* **EXERCISE PROMPT**: Please write out word for word the opening lines of the material, including the line with "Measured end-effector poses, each" as the last.

[Start of section]

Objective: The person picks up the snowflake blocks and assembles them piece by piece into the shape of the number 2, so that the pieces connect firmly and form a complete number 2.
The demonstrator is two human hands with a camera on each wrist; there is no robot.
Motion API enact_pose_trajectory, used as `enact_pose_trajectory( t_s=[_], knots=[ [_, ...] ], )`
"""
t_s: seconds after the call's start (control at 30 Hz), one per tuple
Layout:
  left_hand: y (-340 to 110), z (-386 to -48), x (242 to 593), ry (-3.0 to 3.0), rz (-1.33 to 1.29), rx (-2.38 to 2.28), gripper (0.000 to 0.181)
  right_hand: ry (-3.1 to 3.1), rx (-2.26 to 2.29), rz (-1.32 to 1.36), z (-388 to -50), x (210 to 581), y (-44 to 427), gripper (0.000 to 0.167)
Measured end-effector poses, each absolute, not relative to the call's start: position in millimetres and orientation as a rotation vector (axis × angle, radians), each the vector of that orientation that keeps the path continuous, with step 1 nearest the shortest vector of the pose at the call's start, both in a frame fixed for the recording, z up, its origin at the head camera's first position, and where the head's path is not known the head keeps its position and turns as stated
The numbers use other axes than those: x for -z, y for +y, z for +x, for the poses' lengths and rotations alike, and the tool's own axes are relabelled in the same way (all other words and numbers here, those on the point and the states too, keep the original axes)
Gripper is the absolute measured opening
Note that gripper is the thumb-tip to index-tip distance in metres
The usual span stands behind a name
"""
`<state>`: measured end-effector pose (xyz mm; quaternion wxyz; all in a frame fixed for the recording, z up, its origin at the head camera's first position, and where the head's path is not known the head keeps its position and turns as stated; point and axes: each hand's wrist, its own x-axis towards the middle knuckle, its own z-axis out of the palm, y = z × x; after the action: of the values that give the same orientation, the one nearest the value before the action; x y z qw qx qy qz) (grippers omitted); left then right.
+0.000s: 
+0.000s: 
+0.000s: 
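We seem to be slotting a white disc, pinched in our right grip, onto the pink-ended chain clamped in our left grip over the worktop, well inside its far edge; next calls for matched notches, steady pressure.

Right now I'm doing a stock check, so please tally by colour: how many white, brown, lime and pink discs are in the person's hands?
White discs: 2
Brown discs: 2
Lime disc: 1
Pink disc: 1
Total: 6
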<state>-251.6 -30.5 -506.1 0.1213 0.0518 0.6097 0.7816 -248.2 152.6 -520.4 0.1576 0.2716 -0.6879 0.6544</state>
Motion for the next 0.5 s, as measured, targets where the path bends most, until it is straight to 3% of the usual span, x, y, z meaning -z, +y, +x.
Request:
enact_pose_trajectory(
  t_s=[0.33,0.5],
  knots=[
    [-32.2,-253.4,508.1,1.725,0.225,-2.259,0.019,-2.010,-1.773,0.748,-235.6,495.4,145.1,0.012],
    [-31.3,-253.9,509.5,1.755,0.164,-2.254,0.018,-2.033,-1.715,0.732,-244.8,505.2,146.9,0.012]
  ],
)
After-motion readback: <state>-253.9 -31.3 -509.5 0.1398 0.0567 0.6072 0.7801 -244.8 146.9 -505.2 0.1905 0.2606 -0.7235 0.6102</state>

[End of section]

* **RESULT OF THIS EXERCISE**:
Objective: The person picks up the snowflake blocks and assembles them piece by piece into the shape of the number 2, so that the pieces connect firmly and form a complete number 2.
The demonstrator is two human hands with a camera on each wrist; there is no robot.
Motion API enact_pose_trajectory, used as `enact_pose_trajectory( t_s=[_], knots=[ [_, ...] ], )`
"""
t_s: seconds after the call's start (control at 30 Hz), one per tuple
Layout:
  left_hand: y (-340 to 110), z (-386 to -48), x (242 to 593), ry (-3.0 to 3.0), rz (-1.33 to 1.29), rx (-2.38 to 2.28), gripper (0.000 to 0.181)
  right_hand: ry (-3.1 to 3.1), rx (-2.26 to 2.29), rz (-1.32 to 1.36), z (-388 to -50), x (210 to 581), y (-44 to 427), gripper (0.000 to 0.167)
Measured end-effector poses, each absolute, not relative to the call's start: position in millimetres and orientation as a rotation vector (axis × angle, radians), each the vector of that orientation that keeps the path continuous, with step 1 nearest the shortest vector of the pose at the call's start, both in a frame fixed for the recording, z up, its origin at the head camera's first position, and where the head's path is not known the head keeps its position and turns as stated

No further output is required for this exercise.